Your output should match the listing below word for word, without any images.

_SUPPLIED INFORMATION_:
------------------------------------------------------------------------

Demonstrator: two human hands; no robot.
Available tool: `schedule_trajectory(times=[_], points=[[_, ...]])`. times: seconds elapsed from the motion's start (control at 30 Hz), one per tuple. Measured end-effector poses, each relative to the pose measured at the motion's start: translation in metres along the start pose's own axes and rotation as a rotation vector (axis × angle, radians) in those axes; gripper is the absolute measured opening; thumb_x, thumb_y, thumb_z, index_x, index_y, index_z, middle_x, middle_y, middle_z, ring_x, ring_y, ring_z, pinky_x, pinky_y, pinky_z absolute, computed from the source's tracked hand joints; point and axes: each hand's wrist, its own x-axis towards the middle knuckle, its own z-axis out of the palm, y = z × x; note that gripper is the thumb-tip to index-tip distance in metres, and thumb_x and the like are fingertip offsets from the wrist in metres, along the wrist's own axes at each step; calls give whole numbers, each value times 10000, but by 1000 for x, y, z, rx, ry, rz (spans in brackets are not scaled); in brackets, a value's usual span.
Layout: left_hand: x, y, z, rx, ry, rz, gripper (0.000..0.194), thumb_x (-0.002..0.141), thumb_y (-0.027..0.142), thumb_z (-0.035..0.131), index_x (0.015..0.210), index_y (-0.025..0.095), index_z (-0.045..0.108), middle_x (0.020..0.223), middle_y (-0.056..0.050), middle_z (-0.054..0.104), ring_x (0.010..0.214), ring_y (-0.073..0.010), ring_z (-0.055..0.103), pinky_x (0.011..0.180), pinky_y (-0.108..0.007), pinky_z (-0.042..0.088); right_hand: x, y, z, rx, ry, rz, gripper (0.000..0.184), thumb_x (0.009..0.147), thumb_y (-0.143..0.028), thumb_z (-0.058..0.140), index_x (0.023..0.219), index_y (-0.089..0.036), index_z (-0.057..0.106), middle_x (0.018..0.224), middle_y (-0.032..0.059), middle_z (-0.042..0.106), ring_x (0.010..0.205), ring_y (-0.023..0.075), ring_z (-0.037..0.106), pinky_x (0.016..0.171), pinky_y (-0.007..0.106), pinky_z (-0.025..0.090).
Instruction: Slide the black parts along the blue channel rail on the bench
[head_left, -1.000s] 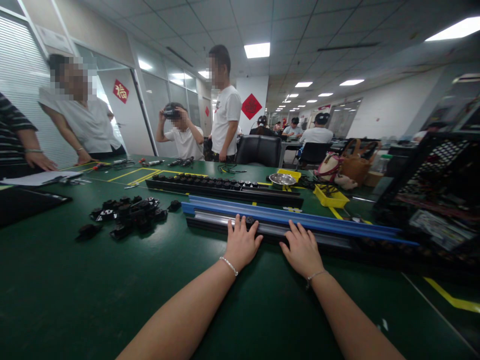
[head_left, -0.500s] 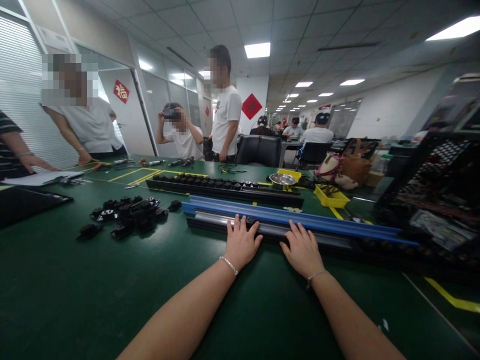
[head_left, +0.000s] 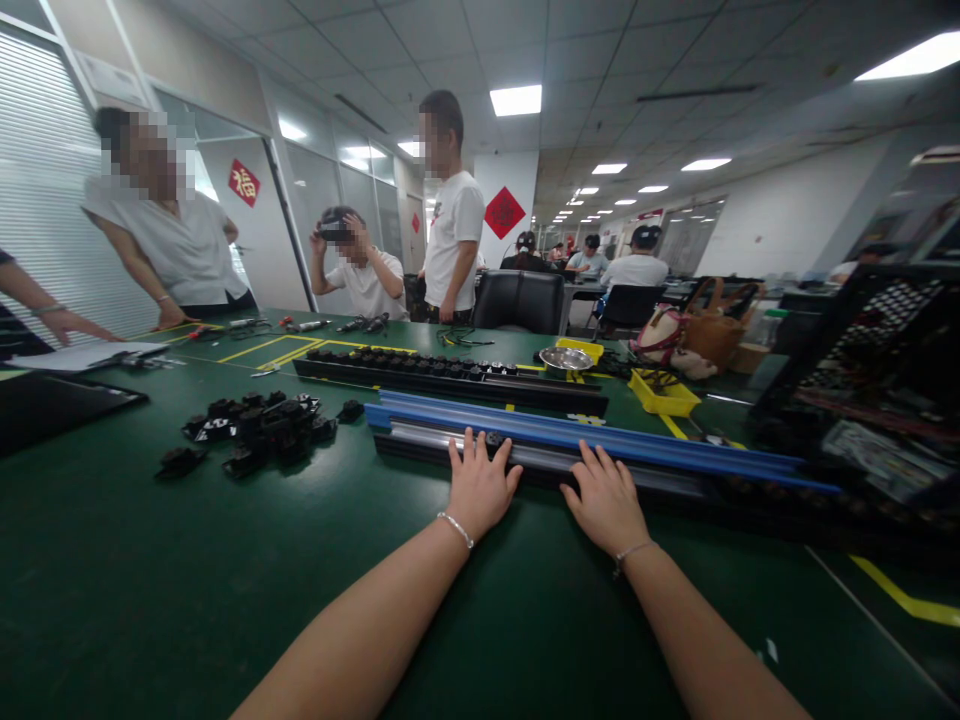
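A long black channel with a shiny inner face [head_left: 420, 441] lies across the table in front of me, with a blue rail [head_left: 637, 445] running along its far side. My left hand [head_left: 480, 488] rests on the channel, its fingers spread. By its index finger sits a small black part [head_left: 494, 440] in the channel; whether the finger presses on it I cannot tell. Further right, my right hand [head_left: 609, 500] lies on the same channel with fingers stretched out, holding nothing.
Loose black parts [head_left: 277, 432] are piled to the left on the green table [head_left: 300, 590]. Beyond is another channel [head_left: 540, 391] with a row of black parts. A metal bowl [head_left: 566, 358] and a yellow tray [head_left: 664, 393] stand behind. Several people are around the room.
My left hand has shifted slightly left along the channel, and the small black part has moved left too. My right hand has stayed in place.
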Motion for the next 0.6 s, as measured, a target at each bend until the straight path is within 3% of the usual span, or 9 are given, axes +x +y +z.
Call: schedule_trajectory(times=[0.6], points=[[1, -5, -4, 12, -17, -46, 516, 894, 530, 281, 1329, 316, 455, 1376, -121, 455, 1348, -341, 230, 1057, -594, 128, 0, 0, -2, 22, -35, 13, 265, 841, -348, 432, 950, -177, 602, 1436, 101, 374, 1323, 291, 292, 1039, 476, 237]])
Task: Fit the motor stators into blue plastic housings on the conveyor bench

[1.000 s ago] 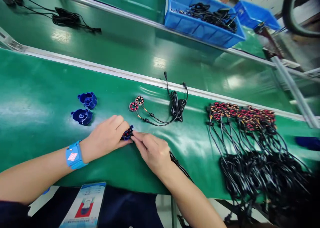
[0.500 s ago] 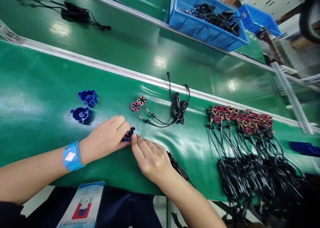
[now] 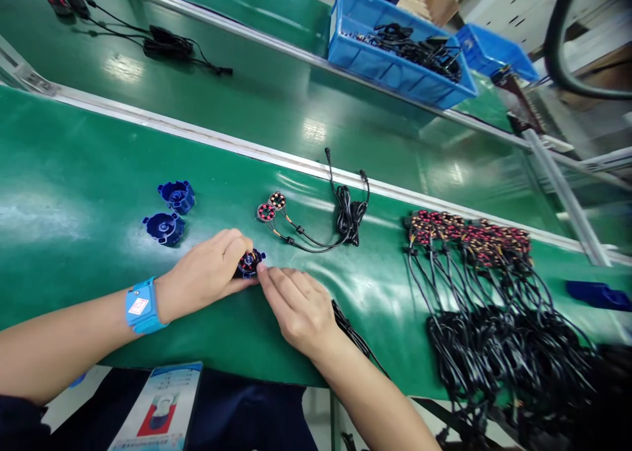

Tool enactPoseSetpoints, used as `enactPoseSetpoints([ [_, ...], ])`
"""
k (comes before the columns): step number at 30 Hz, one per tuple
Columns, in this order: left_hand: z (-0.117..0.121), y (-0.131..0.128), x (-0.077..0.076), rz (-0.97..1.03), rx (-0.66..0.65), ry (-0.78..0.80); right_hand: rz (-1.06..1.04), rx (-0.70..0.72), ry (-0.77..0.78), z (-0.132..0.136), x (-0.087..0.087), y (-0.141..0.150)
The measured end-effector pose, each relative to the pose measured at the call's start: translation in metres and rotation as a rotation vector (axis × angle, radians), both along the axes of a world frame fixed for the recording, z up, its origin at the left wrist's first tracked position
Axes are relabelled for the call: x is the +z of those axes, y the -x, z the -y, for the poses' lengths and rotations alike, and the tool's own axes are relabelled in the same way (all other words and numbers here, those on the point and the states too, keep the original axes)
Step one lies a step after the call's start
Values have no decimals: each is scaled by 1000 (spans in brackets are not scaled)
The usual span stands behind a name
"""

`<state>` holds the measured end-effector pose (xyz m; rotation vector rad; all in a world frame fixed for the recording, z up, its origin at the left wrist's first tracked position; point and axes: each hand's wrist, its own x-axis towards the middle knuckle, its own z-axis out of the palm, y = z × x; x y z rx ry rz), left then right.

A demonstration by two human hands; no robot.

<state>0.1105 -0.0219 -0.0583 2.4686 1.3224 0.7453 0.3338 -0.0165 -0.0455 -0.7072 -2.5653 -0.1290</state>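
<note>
A round blue plastic housing (image 3: 250, 263) with a dark wired ring inside it is held between both hands just above the green mat. My left hand (image 3: 210, 266) is closed around its left side, thumb near the rim. At the right edge, the fingertips of my right hand (image 3: 299, 306) press together on the housing. A black cable bundle (image 3: 350, 329) lies partly hidden under my right forearm. Two more blue housings, one (image 3: 165, 228) nearer and one (image 3: 178, 196) behind, sit open side up at the left.
Two round coil boards (image 3: 266, 212) on a coiled black cable (image 3: 350, 214) lie ahead. To the right is a heap of red-and-copper coil boards (image 3: 469, 237) with tangled black cables (image 3: 503, 352). A metal rail (image 3: 207, 135) crosses behind; a blue bin (image 3: 395, 69) of cables stands beyond.
My left fingers have drawn back slightly from the housing's opening, so more of its inside shows. The view has shifted a little; both hands stay on the housing.
</note>
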Motion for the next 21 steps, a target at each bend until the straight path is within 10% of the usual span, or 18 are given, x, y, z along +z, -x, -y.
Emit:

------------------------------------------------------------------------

_ANSWER_:
Demonstrator: two human hands; no robot.
Available tool: `schedule_trajectory(times=[_], points=[[_, ...]])`. times: seconds elapsed from the motion's start (control at 30 Hz), one per tuple. Measured end-effector poses, each relative to the pose measured at the motion's start: translation in metres along the start pose's own axes and rotation as a rotation vector (axis × angle, radians) in those axes; gripper is the absolute measured opening; thumb_x, thumb_y, thumb_z, index_x, index_y, index_z, middle_x, middle_y, middle_z, ring_x, ring_y, ring_z, pinky_x, pinky_y, pinky_z absolute, computed from the source's tracked hand joints; point and axes: each hand's wrist, its own x-axis towards the middle knuckle, its own z-axis out of the palm, y = z × x; note that gripper is the thumb-tip to index-tip distance in metres, and thumb_x and the like are fingertip offsets from the wrist in metres, along the wrist's own axes at each step; calls give whole numbers, each value times 10000, but by 1000 for x, y, z, rx, ry, rz (spans in brackets are not scaled); in brackets, a value's usual span.
Layout: left_hand: x, y, z, rx, ry, rz, gripper (0.000..0.194), thumb_x (-0.002..0.141), thumb_y (-0.027..0.142), thumb_z (-0.035..0.131), index_x (0.015..0.210), index_y (-0.025..0.095), index_z (-0.045..0.108), middle_x (0.020..0.223), middle_y (-0.056..0.050), middle_z (-0.054..0.104), ring_x (0.010..0.214), ring_y (-0.073..0.010), ring_z (-0.055..0.103), pinky_x (0.011..0.180), pinky_y (-0.108..0.007), pinky_z (-0.042..0.088); right_hand: x, y, z, rx, ry, rz, gripper (0.000..0.184), thumb_x (0.009..0.147), thumb_y (-0.143..0.028), thumb_z (-0.058..0.140), index_x (0.023..0.219), index_y (-0.089..0.036), index_z (-0.057..0.106), middle_x (0.018..0.224), middle_y (-0.032..0.059), middle_z (-0.042..0.106), ring_x (0.010..0.205), ring_y (-0.023..0.075), ring_z (-0.037..0.106), pinky_x (0.016..0.171), pinky_y (-0.007..0.106), pinky_z (-0.025..0.090).
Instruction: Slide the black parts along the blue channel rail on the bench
[head_left, -1.000s] 
[head_left, -0.500s] 
[head_left, +0.000s] 
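A long black channel with a shiny inner face [head_left: 420, 441] lies across the table in front of me, with a blue rail [head_left: 637, 445] running along its far side. My left hand [head_left: 480, 488] rests on the channel, its fingers spread. By its index finger sits a small black part [head_left: 494, 440] in the channel; whether the finger presses on it I cannot tell. Further right, my right hand [head_left: 609, 500] lies on the same channel with fingers stretched out, holding nothing.
Loose black parts [head_left: 277, 432] are piled to the left on the green table [head_left: 300, 590]. Beyond is another channel [head_left: 540, 391] with a row of black parts. A metal bowl [head_left: 566, 358] and a yellow tray [head_left: 664, 393] stand behind. Several people are around the room.
My left hand has shifted slightly left along the channel, and the small black part has moved left too. My right hand has stayed in place.
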Motion for the next 0.6 s, as measured, a target at each bend until the straight path is within 3% of the usual span, or 9 are given, axes +x +y +z.
Call: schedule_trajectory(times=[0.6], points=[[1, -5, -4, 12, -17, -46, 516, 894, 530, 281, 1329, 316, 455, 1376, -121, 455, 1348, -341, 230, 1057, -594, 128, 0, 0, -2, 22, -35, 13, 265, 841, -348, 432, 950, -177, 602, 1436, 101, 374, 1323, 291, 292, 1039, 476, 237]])
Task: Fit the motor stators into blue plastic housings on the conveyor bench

[1.000 s ago] 
[0.500 s ago] 
[now] 

Tool enactPoseSetpoints, used as `enactPoseSetpoints([ [_, ...], ])`
"""
k (comes before the columns): step number at 30 Hz, one per tuple
Columns, in this order: left_hand: z (-0.117..0.121), y (-0.131..0.128), x (-0.077..0.076), rz (-0.97..1.03), rx (-0.66..0.65), ry (-0.78..0.80); right_hand: rz (-1.06..1.04), rx (-0.70..0.72), ry (-0.77..0.78), z (-0.132..0.136), x (-0.087..0.087), y (-0.141..0.150)
The measured end-effector pose, each relative to the pose measured at the call's start: translation in metres and rotation as a rotation vector (axis × angle, radians), both along the axes of a world frame fixed for the recording, z up, its origin at the left wrist's first tracked position
Axes are relabelled for the call: x is the +z of those axes, y the -x, z the -y, for the poses' lengths and rotations alike, and the tool's own axes are relabelled in the same way (all other words and numbers here, those on the point and the states too, keep the original axes)
Step one lies a step after the call's start
Values have no decimals: each is scaled by 1000 (spans in brackets are not scaled)
The usual span stands behind a name
"""

`<state>` holds the measured end-effector pose (xyz m; rotation vector rad; all in a world frame fixed for the recording, z up, its origin at the left wrist's first tracked position; point and axes: each hand's wrist, its own x-axis towards the middle knuckle, its own z-axis out of the palm, y = z × x; x y z rx ry rz), left then right.

A demonstration by two human hands; no robot.

<state>0.1105 -0.0219 -0.0583 2.4686 1.3224 0.7453 0.3338 -0.0165 -0.0455 -0.7072 -2.5653 -0.1290</state>
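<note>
A round blue plastic housing (image 3: 250, 263) with a dark wired ring inside it is held between both hands just above the green mat. My left hand (image 3: 210, 266) is closed around its left side, thumb near the rim. At the right edge, the fingertips of my right hand (image 3: 299, 306) press together on the housing. A black cable bundle (image 3: 350, 329) lies partly hidden under my right forearm. Two more blue housings, one (image 3: 165, 228) nearer and one (image 3: 178, 196) behind, sit open side up at the left.
Two round coil boards (image 3: 266, 212) on a coiled black cable (image 3: 350, 214) lie ahead. To the right is a heap of red-and-copper coil boards (image 3: 469, 237) with tangled black cables (image 3: 503, 352). A metal rail (image 3: 207, 135) crosses behind; a blue bin (image 3: 395, 69) of cables stands beyond.
My left fingers have drawn back slightly from the housing's opening, so more of its inside shows. The view has shifted a little; both hands stay on the housing.
</note>
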Motion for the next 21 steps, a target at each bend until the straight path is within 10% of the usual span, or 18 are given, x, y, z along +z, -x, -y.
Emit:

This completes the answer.